298 P. 444 | Wash. | 1931
Lead Opinion
PARKER and BEELER, JJ., dissent. In this action, the appellant, Price, sought to recover in damages against the respondents Gabel for personal injuries inflicted upon him, as he alleged, by the negligent operation of an automobile of the respondents. A general demurrer was interposed to his complaint, which the trial court sustained. He refused to plead further, whereupon the court entered a judgment dismissing his action. The appeal is from the judgment so entered. The ultimate question presented by the appeal is, therefore: Does the complaint state facts sufficient to constitute a cause of action?

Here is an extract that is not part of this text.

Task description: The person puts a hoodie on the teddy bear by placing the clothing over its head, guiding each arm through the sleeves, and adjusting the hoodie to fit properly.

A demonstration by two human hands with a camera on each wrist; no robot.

The allegations of the complaint material to the question involved are the following:
"III. That the defendants now are and at all times herein mentioned have been residents of Lewis county, Washington, and have been and now are engaged in the business of buying, selling and repairing of automobiles, their place of business being on Market street in the city of Chehalis, Washington, said business being carried on under the firm name and style of St. Helens Garage.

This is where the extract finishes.